My fabulous mother has the most refined taste of anyone I’ve ever known- but it’s been a process- developed over her lifetime, and for a while, mine.
When I was born, we lived in a little apartment that I still remember as having a mish-mash of furniture styles. They were, after all, newlyweds, and I’m pretty sure my grandmother Daisy handed a piece, or two, down.
We next moved into the only home my parents would live in together- the ranch-style house they built on Clarion Drive.
My mother had the builder clad the exterior bottom third in brick, hang louvered shutters on only the windows that would have naturally taken them, and trim-out the over-sized front door with moldings that made the entry appear to be a french double.
Clever. And successful.
I thought it was the prettiest house on the street.
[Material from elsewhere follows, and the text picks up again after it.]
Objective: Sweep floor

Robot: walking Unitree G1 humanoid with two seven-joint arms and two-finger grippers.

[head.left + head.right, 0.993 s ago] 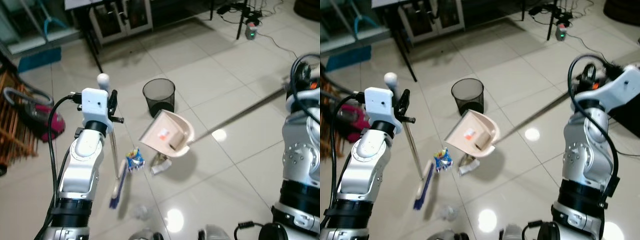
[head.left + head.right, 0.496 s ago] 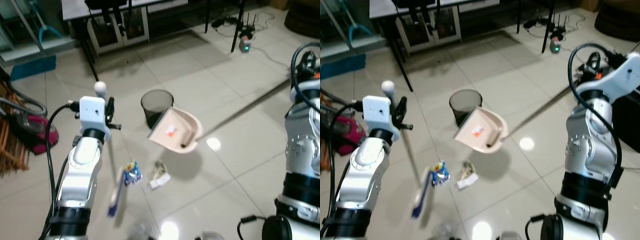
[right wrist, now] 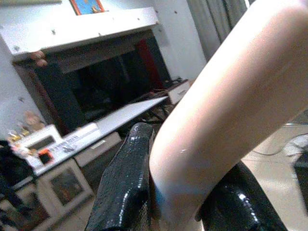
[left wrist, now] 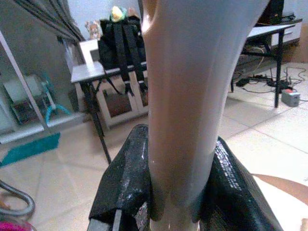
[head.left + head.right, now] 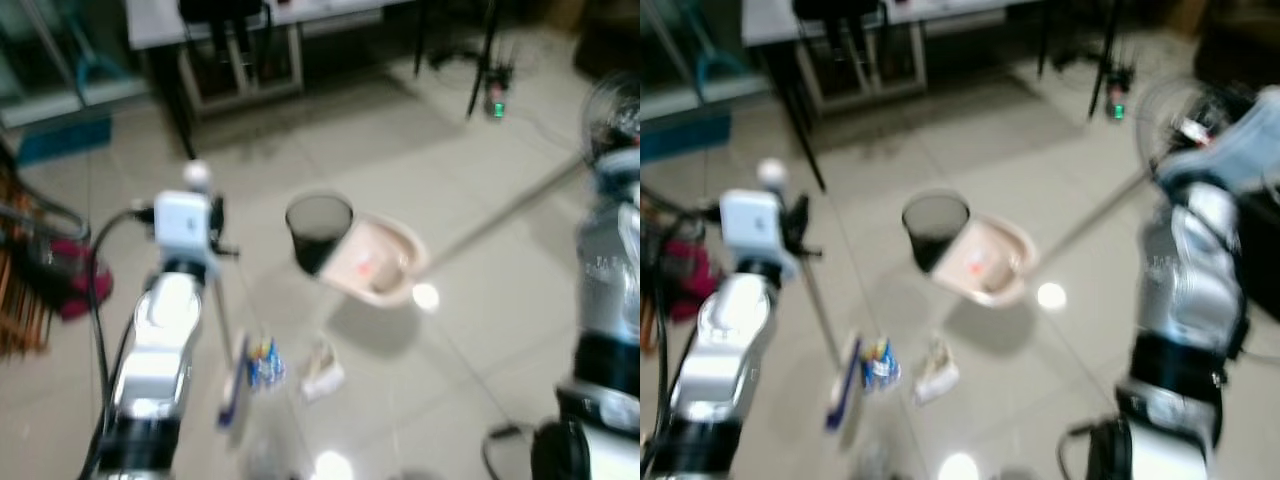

She changed her decorating scheme to American Colonial (as was the fashion of the time), but soon got sick of the heavy machine-turned orange lacquered wood, and reinvented our surroundings to reflect the ‘modern’ vibe of the 60’s.
Very Mad Men.
With a growing family (we were now four), she got thrifty and began going to estate sales- of mostly elderly people- who didn’t have ‘Modern’. They had old stuff called ‘Antiques’. And it was interesting. And abundant. And affordable.
Our ‘foyer’ had a French regency wall console topped by a huge gold-gilt mirror, next to a Charles and Ray Eames lounge chair and ottoman.
The far end of the living room was anchored by an English rolled-arm Empire couch that she had reupholstered in white leather! With a wall hung, gallery style, with Renaissance Illuminated prayer pages, German short bread presses, and my 8th grade art project!
Double Genius!( It was good).
Long story short- she was talented! She still is.
Mom sees things other mere mortals just can’t quite grasp.
Like the time she brought home a really old piece of tattered multi-colored cloth (that had a dozen names on it, and a 1878 embroidered date) and wrapped the trunk of the wee Christmas tree she always had on the closed top of the Baby Grand piano, where she served desserts at my parent’s famous Christmas Eve open house.
But this time, I thought she had simply gone too far with the ‘old’ thing. After all, this blanket had been stitched together from what looked like dozens of different pieces of cloth, and people had sewed messages into it!
“Mom, this thing looks dirty”.
“It’s not dirty Cheryl Ann. It’s just been loved”.
“I don’t know. I think I see a piece of someones problem in here”.
“There are no problems with this quilt. It was a labor of love between women in hard times”.
“What hard times? Doesn’t everyone have two cars, go on a spring vacation and have a college fund?”
No. That’s all she said. That’s all she had to. Lesson learned.
Years later, I would come into possession of that quilt, and marry a man whose sister was a master quilter.
I still treasure them both, and this Christmas was inspired by them to sew quilts for my children (it had been twenty years since my last creation).
They’re amateur, off-kilter, machine stitched, uncomplicated, and made with so much love Mom and Nina would be proud…
(It was his favorite Christmas present!)